**AIM OF THE EXERCISE:** Write each line of the material exactly as given, from the top through the line that contains "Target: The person", and omit all pictures.

**STORED DATA:**

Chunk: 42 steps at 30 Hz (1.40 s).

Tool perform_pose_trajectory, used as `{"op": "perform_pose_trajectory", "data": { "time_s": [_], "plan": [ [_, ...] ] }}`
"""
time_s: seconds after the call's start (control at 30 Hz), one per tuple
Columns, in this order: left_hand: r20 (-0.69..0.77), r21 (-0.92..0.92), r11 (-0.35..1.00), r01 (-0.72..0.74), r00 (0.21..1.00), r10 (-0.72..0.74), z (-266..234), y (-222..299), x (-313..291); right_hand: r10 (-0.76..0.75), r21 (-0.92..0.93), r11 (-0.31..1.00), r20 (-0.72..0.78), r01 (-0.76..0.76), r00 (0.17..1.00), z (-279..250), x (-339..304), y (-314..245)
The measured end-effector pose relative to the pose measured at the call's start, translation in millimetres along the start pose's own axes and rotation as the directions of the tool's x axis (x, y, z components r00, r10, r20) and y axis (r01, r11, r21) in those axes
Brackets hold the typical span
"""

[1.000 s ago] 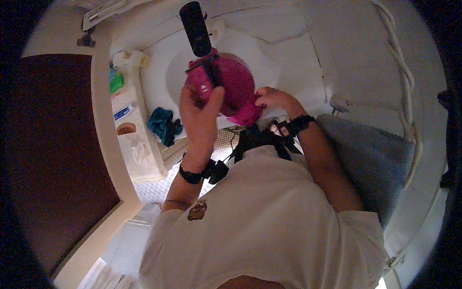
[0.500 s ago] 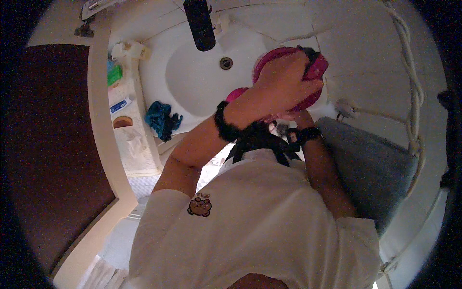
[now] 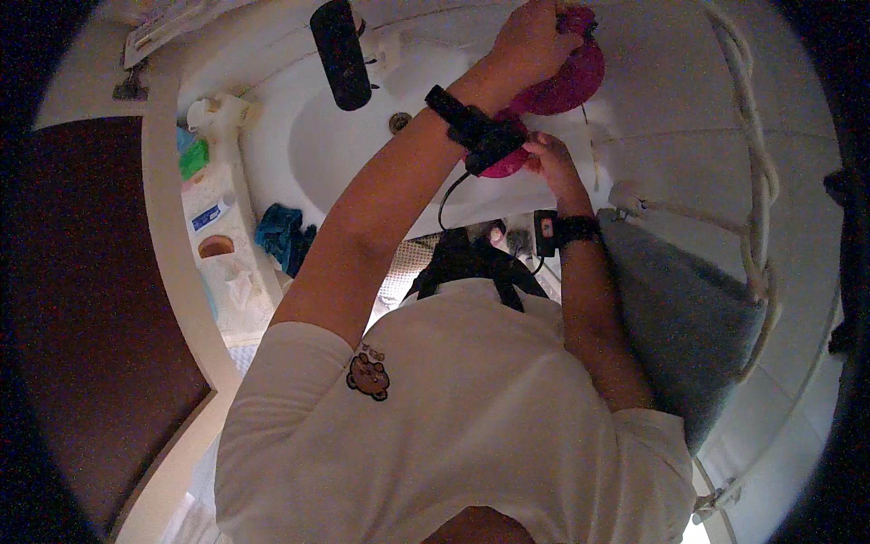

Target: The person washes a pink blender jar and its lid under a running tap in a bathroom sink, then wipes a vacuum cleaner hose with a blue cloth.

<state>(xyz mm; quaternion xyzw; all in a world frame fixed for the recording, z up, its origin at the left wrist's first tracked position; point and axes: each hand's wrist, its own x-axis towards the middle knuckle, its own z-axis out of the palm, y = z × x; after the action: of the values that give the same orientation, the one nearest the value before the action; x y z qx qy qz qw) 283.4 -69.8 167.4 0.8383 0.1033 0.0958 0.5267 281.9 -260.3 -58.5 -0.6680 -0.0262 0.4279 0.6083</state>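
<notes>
A magenta plastic bowl (image 3: 573, 83) is held up over the right side of a white sink (image 3: 317, 154). My left hand (image 3: 530, 41) reaches across to the top of the bowl, closed on a small pink pad (image 3: 580, 18) pressed against it. My right hand (image 3: 549, 161) grips the bowl's lower edge (image 3: 501, 165) from below. Both wrists wear black bands. My left forearm hides part of the bowl.
A black tap (image 3: 340, 50) stands over the sink, drain (image 3: 399, 121) beside it. A blue cloth (image 3: 283, 236) and small toiletries (image 3: 192, 159) lie on the left ledge. A grey towel (image 3: 693, 317) and white cord (image 3: 757, 181) hang right. A brown door (image 3: 82, 317) is at left.
The bowl has moved from over the sink's middle up and to the right. My left hand went with it, crossing over my right hand, which stays under the bowl.
</notes>
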Motion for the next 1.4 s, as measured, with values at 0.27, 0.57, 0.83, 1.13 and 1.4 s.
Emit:
{"op": "perform_pose_trajectory", "data": {
  "time_s": [0.27, 0.57, 0.83, 1.13, 1.4],
  "plan": [
    [-0.030, -0.485, 0.792, -0.369, 0.913, 0.407, 15.8, -42.3, 16.7, 0.043, 0.051, 0.998, 0.022, -0.044, 0.999, 3.9, 0.6, -6.5],
    [0.106, -0.037, 0.952, -0.303, 0.946, 0.306, -6.7, -89.9, 1.3, -0.010, 0.096, 0.995, 0.005, 0.009, 1.000, -35.2, 50.1, 10.6],
    [0.030, -0.199, 0.948, -0.247, 0.966, 0.258, -21.4, -91.7, -37.0, 0.094, -0.615, 0.778, -0.087, -0.128, 0.992, -32.5, 41.3, -5.5],
    [-0.007, 0.492, 0.856, 0.161, 0.983, -0.181, -103.9, -187.9, -258.3, 0.170, -0.371, 0.926, 0.224, -0.077, 0.960, 68.2, 23.3, -68.7],
    [-0.605, 0.534, 0.330, 0.778, 0.625, -0.493, -106.4, -223.3, -386.4, 0.052, 0.020, 0.998, 0.187, -0.056, 0.981, 109.5, 71.6, -76.1]
  ]
}}
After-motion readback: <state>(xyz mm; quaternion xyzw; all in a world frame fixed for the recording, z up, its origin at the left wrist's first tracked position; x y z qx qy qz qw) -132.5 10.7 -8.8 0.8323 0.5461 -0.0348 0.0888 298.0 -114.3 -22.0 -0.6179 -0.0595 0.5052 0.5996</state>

**YOUR RESPONSE:**
Chunk: 42 steps at 30 Hz (1.40 s).

Tool perform_pose_trajectory, used as `{"op": "perform_pose_trajectory", "data": { "time_s": [_], "plan": [ [_, ...] ] }}`
"""
time_s: seconds after the call's start (control at 30 Hz), one per tuple
Columns, in this order: left_hand: r20 (-0.69..0.77), r21 (-0.92..0.92), r11 (-0.35..1.00), r01 (-0.72..0.74), r00 (0.21..1.00), r10 (-0.72..0.74), z (-266..234), y (-222..299), x (-313..291); right_hand: r10 (-0.76..0.75), r21 (-0.92..0.93), r11 (-0.31..1.00), r20 (-0.72..0.78), r01 (-0.76..0.76), r00 (0.17..1.00), z (-279..250), x (-339..304), y (-314..245)
The measured end-effector pose relative to the pose measured at the call's start, translation in millimetres along the start pose's own axes and rotation as the directions of the tool's x axis (x, y, z components r00, r10, r20) and y axis (r01, r11, r21) in those axes
Brackets hold the typical span
"""

[1.000 s ago] 
[0.500 s ago] 
[now] 

Target: The person washes a pink blender jar and its lid under a running tap in a bathroom sink, then wipes a vacuum cleaner hose with a blue cloth.

A complete answer has now been given to the exercise.